> [Directions]: Output a character-exact copy of the data, images removed.

> [Supplied data]:
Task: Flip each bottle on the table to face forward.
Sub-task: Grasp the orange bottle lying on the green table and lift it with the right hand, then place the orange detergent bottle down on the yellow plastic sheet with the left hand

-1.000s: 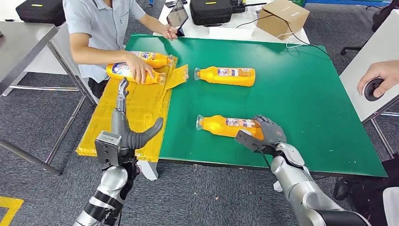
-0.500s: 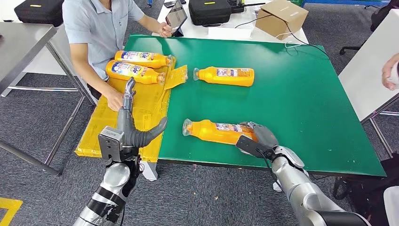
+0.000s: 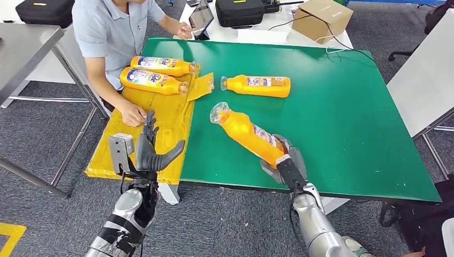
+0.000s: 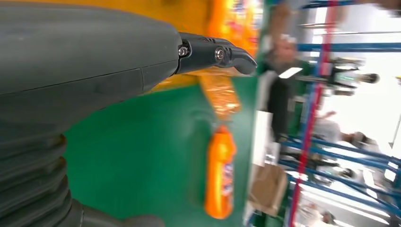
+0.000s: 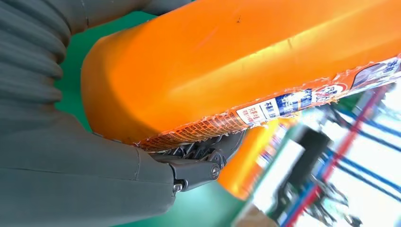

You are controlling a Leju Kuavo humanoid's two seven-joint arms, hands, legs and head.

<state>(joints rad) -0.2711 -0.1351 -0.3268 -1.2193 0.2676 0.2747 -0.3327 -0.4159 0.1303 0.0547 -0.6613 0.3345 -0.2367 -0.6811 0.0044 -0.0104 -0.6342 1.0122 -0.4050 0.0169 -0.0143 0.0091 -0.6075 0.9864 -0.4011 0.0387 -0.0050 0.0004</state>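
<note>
My right hand (image 3: 286, 163) grips the base end of an orange bottle (image 3: 247, 132) near the front edge of the green table (image 3: 342, 118); the bottle slants with its cap end raised toward the far left. Up close, that bottle (image 5: 246, 61) shows a label strip along one side, with dark fingers (image 5: 208, 151) under it. A second orange bottle (image 3: 257, 85) lies on its side mid-table, also seen as the bottle (image 4: 221, 175) beyond my left hand. Two more bottles (image 3: 155, 74) lie on yellow sheeting at the table's left. My left hand (image 3: 150, 150) hovers open over that sheeting.
A person in a blue shirt (image 3: 112, 32) sits at the table's far left, one hand (image 3: 131, 113) resting on the yellow sheeting (image 3: 160, 123) close to my left hand. A cardboard box (image 3: 320, 19) and black cases (image 3: 240, 12) stand beyond the table. A white table (image 3: 423, 91) borders the right.
My right hand has lifted and swung the near bottle, its cap end rising toward the far left. The person's hand left the two bottles and rests on the sheeting. My left hand rose slightly.
</note>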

> [Written reply]:
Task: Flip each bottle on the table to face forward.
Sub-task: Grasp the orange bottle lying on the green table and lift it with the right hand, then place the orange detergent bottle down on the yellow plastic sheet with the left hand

-1.000s: 
-0.500s: 
+0.000s: 
+0.000s: 
+0.000s: 

You are controlling a Leju Kuavo humanoid's two seven-joint arms, hands, legs and head.

<state>(joints rad) -0.2711 -0.1351 -0.3268 -1.2193 0.2676 0.2747 -0.3327 -0.4159 0.1303 0.0547 -0.6613 0.3345 -0.2367 -0.6811 0.0044 -0.0104 -0.6342 1.0122 -0.4050 0.0169 -0.0143 0.0091 -0.6075 0.9864 -0.4011 0.0387 -0.0050 0.0004</state>
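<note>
My right hand (image 3: 286, 163) grips the base end of an orange bottle (image 3: 247, 132) near the front edge of the green table (image 3: 342, 118); the bottle slants with its cap end raised toward the far left. Up close, that bottle (image 5: 246, 61) shows a label strip along one side, with dark fingers (image 5: 208, 151) under it. A second orange bottle (image 3: 257, 85) lies on its side mid-table, also seen as the bottle (image 4: 221, 175) beyond my left hand. Two more bottles (image 3: 155, 74) lie on yellow sheeting at the table's left. My left hand (image 3: 150, 150) hovers open over that sheeting.
A person in a blue shirt (image 3: 112, 32) sits at the table's far left, one hand (image 3: 131, 113) resting on the yellow sheeting (image 3: 160, 123) close to my left hand. A cardboard box (image 3: 320, 19) and black cases (image 3: 240, 12) stand beyond the table. A white table (image 3: 423, 91) borders the right.
My right hand has lifted and swung the near bottle, its cap end rising toward the far left. The person's hand left the two bottles and rests on the sheeting. My left hand rose slightly.
</note>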

The exercise is now done.